HealthDay News — For adolescent football players, head impact exposure increases as level of contact increases, with higher cumulative head-impact frequency and magnitude with live drills, according to a study published online Oct. 13 in Pediatrics.
Kyle A. Kercher, Ph.D., from the School of Public Health-Bloomington at Indiana University, and colleagues conducted a prospective, multisite study in one season involving 74 players from three high school football teams. Each of the players wore a sensor-installed mouthguard, which monitored head-impact frequency, peak linear acceleration, and peak rotational acceleration.
A total of 7,312 impacts were recorded, with a per-player median of 67 impacts. The researchers found increases in head-impact outcomes by level of contact after controlling for duration (air < bags < control < thud < live). Cumulative head-impact frequency and magnitude per player were higher for live drills than other levels.
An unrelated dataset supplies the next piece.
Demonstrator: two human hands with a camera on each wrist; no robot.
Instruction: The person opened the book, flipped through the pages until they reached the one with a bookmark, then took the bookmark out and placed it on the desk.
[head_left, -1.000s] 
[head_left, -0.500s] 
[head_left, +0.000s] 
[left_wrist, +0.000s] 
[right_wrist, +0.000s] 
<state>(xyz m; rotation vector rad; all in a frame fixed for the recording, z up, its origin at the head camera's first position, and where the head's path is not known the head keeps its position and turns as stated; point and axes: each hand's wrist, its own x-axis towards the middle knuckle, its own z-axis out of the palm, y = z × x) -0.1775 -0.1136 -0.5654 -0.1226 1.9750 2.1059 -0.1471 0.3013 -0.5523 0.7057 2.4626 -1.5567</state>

The lowest cumulative frequency and magnitude were seen for air drills.
“Empirical support for the levels-of-contact system in the current study provides further evidence that the system may present a practical means to regulate head-impact exposure,” the authors write. “The study results point to the importance of continued research dissecting the structural elements of football practice, such as intensity level, to determine practical, feasible, and scalable approaches to minimizing head-impact exposure while maintaining tackle football as a viable physical activity opportunity.”